[dpdk-dev,4/5] net/vhost: remove limit of vhost TX burst size

Message ID 1487926101-4637-5-git-send-email-zhiyong.yang@intel.com (mailing list archive)
State Superseded, archived
Delegated to: Ferruh Yigit
Headers

Checks

Context Check Description
ci/checkpatch success coding style OK
ci/Intel-compilation fail Compilation issues

Commit Message

Yang, Zhiyong Feb. 24, 2017, 8:48 a.m. UTC
  vhost removes limit of TX burst size(32 pkts) and supports to make
an best effort to transmit pkts.

Cc: yuanhan.liu@linux.intel.com
Cc: maxime.coquelin@redhat.com

Signed-off-by: Zhiyong Yang <zhiyong.yang@intel.com>
---
 drivers/net/vhost/rte_eth_vhost.c | 24 ++++++++++++++++++++++--
 1 file changed, 22 insertions(+), 2 deletions(-)
  

Comments

Kevin Traynor Feb. 24, 2017, 11:08 a.m.
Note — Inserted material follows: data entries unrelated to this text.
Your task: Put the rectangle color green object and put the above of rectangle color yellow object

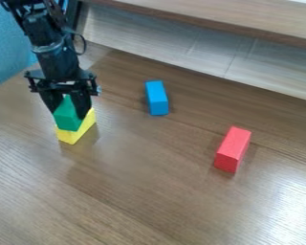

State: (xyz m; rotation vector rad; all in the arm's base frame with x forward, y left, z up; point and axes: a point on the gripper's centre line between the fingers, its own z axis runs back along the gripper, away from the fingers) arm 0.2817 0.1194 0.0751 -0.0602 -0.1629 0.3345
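Moderately bright, diffuse lighting is recorded across the worktop (149, 191), with pale glare noted at the lower right and fainter sheen at the left. Soft shadows are cast beside the yellow block (70, 137), blue block (157, 98) and red block (233, 149).

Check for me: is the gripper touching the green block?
Touching. The camera view shows the gripper with its fingers against opposite sides of the green block, no gap showing at either side.

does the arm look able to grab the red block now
Probably not: its gripper holds the green block over the yellow block and would likely need to let go first, though nothing stands directly between it and the red block.
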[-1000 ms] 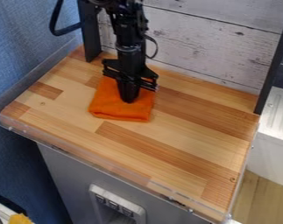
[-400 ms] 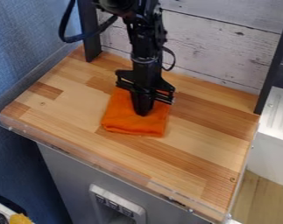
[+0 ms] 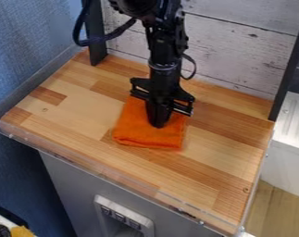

UTC | #1
On 02/24/2017 08:48 AM, Zhiyong Yang wrote:
> vhost removes limit of TX burst size(32 pkts) and supports to make
> an best effort to transmit pkts.
> 
> Cc: yuanhan.liu@linux.intel.com
> Cc: maxime.coquelin@redhat.com
> 
> Signed-off-by: Zhiyong Yang <zhiyong.yang@intel.com>
> ---
>  drivers/net/vhost/rte_eth_vhost.c | 24 ++++++++++++++++++++++--
>  1 file changed, 22 insertions(+), 2 deletions(-)
> 
> diff --git a/drivers/net/vhost/rte_eth_vhost.c b/drivers/net/vhost/rte_eth_vhost.c
> index e98cffd..1e1fa34 100644
> --- a/drivers/net/vhost/rte_eth_vhost.c
> +++ b/drivers/net/vhost/rte_eth_vhost.c
> @@ -52,6 +52,7 @@
>  #define ETH_VHOST_QUEUES_ARG		"queues"
>  #define ETH_VHOST_CLIENT_ARG		"client"
>  #define ETH_VHOST_DEQUEUE_ZERO_COPY	"dequeue-zero-copy"
> +#define VHOST_MAX_PKT_BURST 32
>  
>  static const char *valid_arguments[] = {
>  	ETH_VHOST_IFACE_ARG,
> @@ -434,8 +435,27 @@ eth_vhost_tx(void *q, struct rte_mbuf **bufs, uint16_t nb_bufs)
>  		goto out;
>  
>  	/* Enqueue packets to guest RX queue */
> -	nb_tx = rte_vhost_enqueue_burst(r->vid,
> -			r->virtqueue_id, bufs, nb_bufs);
> +	if (likely(nb_bufs <= VHOST_MAX_PKT_BURST))
> +		nb_tx = rte_vhost_enqueue_burst(r->vid, r->virtqueue_id,
> +						bufs, nb_bufs);
> +	else {
> +		uint16_t nb_send = nb_bufs;
> +
> +		while (nb_send) {
> +			uint16_t nb_pkts;
> +			uint16_t num = (uint16_t)RTE_MIN(nb_send,
> +					VHOST_MAX_PKT_BURST);
> +
> +			nb_pkts = rte_vhost_enqueue_burst(r->vid,
> +							  r->virtqueue_id,
> +							  &bufs[nb_tx], num);
> +
> +			nb_tx += nb_pkts;
> +			nb_send -= nb_pkts;
> +			if (nb_pkts < num)
> +				break;
> +		}

In the code above,
- if the VM does not service the queue, this will spin forever
- if the queue is almost full, it will be very slow

In the example of OVS, other ports being serviced by the same core would
stop being serviced or drop a lot of packets.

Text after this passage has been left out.